Wenn Mütter lernen, verändert sich das Zuhause

Einige Monate später merkte Amina, dass sich etwas in ihrem Haus verändert hatte. Es war nicht plötzlich perfekt – die Kinder stritten immer noch, Wäsche stapelte sich, und es gab Tage, an denen sie keine einzige Seite las. Aber dazwischen gab es neue, leise Momente: ein Sohn, der sie bat, eine Sure zu wiederholen; eine Tochter, die beim Einschlafen ihre Lieblingsverse hören wollte; ein Ehemann, der bemerkte, wie beruhigt sie wirkte, wenn sie abends gelesen hatte.

Mütter Bildung ist kein Luxus, den wir uns irgendwann leisten, wenn alles andere erledigt ist. Sie ist das Fundament, auf dem wir unsere Familie aufbauen. Wenn wir den Koran lesen und Tajweed Lernen, nähren wir nicht nur uns selbst, sondern jede Seele, die unter unserem Dach lebt. Unsere Stimmen, unsere Tränen, unser Bemühen – all das hinterlässt Spuren in den Herzen unserer Kinder. Und vielleicht werden sie sich eines Tages daran erinnern, wie ihre Mutter zwischen Terminen, Müdigkeit und Alltag immer wieder zum Koran zurückkehrte – und darin ihre Kraft fand.

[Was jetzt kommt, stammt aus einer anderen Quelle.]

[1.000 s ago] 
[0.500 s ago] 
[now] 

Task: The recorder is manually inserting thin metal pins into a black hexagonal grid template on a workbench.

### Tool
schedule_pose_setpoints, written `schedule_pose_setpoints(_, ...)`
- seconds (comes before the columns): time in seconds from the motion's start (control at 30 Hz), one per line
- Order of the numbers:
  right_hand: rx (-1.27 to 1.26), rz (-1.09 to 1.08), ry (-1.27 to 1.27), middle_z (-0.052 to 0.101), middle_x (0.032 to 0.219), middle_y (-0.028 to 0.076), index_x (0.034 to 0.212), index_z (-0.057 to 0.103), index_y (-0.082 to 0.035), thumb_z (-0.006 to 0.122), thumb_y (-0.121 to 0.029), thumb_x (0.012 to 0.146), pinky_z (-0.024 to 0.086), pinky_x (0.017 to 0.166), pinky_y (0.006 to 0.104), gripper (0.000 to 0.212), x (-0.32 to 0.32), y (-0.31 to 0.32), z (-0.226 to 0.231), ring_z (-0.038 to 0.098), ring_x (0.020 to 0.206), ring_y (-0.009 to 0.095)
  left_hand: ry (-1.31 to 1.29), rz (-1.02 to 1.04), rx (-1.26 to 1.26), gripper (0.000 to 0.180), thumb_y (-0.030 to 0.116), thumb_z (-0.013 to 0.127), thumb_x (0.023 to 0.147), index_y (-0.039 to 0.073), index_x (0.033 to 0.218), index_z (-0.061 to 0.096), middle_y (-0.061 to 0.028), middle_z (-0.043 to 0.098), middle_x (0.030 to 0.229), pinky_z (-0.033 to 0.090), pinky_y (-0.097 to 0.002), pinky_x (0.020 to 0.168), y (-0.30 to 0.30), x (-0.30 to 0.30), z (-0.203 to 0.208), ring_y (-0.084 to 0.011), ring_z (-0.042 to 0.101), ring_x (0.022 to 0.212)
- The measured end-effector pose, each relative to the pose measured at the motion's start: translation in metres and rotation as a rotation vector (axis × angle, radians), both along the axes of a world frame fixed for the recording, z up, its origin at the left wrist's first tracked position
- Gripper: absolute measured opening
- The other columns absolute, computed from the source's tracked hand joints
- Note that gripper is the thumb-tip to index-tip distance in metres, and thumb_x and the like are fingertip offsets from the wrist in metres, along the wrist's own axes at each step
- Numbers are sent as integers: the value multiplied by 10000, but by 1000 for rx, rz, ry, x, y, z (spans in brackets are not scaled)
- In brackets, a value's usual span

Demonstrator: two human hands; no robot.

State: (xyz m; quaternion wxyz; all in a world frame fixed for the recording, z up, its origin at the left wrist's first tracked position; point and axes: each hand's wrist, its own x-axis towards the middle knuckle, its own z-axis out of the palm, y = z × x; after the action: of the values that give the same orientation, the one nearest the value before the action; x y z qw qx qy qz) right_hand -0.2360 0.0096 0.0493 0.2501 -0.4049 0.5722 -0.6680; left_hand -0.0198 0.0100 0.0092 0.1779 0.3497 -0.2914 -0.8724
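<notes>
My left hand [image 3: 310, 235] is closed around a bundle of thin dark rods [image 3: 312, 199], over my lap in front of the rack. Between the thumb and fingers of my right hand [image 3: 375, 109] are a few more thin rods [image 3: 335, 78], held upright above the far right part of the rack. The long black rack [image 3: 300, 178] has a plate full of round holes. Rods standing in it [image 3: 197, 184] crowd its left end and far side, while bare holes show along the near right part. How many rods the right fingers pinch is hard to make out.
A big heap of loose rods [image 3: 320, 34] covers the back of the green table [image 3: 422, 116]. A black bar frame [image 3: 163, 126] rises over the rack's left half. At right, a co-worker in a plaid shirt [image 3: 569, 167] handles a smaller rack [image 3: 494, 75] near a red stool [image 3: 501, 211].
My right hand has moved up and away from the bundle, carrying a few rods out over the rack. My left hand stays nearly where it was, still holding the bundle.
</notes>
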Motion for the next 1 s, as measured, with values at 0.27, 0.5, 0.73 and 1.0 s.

Dein nächster kleiner Schritt

Vielleicht sitzt du jetzt – wie Amina an jenem Dienstagmorgen – mit einem vollen Kopf und einem müden Herzen. Vielleicht steht dein Koran auch irgendwo im Regal und wartet darauf, wieder geöffnet zu werden. Lass dies dein Zeichen sein. Nicht, um alles von heute auf morgen zu verändern, sondern um einen einzigen, kleinen Schritt zu gehen: drei Verse heute Abend, ein Tajweed-Tipp morgen, ein leises Du’a beim nächsten Gebet: „Oh Allah, mach mich zu einer Mutter, deren Herz am Koran hängt.“

Wir Mütter sind beschäftigt, ja. Aber wir sind auch eingeladen – eingeladen, den Koran zu unserem vertrauten Begleiter zu machen, Tajweed zu lernen, so gut wir können, und unsere Glaubensstärkung nicht aufzuschieben, bis das Leben ruhiger wird. Denn vielleicht ist es genau diese Reise, mitten im Chaos unseres Alltags, die uns und unsere Kinder Allah näherbringt, als wir es uns je vorstellen konnten.

Und wenn du das nächste Mal denkst: „Ich habe keine Zeit“, erinnere dich an Amina, an ihre fünf Minuten nach dem Fajr, an ihre zögernde, aber ehrliche Stimme beim Vorlesen für ihre Tochter. Erinnere dich daran, dass jede Mutter, die den Koran öffnet, auch ein Tor der Barmherzigkeit für ihre Familie öffnet. Vielleicht beginnt deine Geschichte genau heute – mit einer einzigen Seite, einem einzigen Vers, einem einzigen Versuch, Koran Lesen und Tajweed Lernen zu einem Teil deines ganz normalen, wundervollen, vollen Mutteralltags zu machen.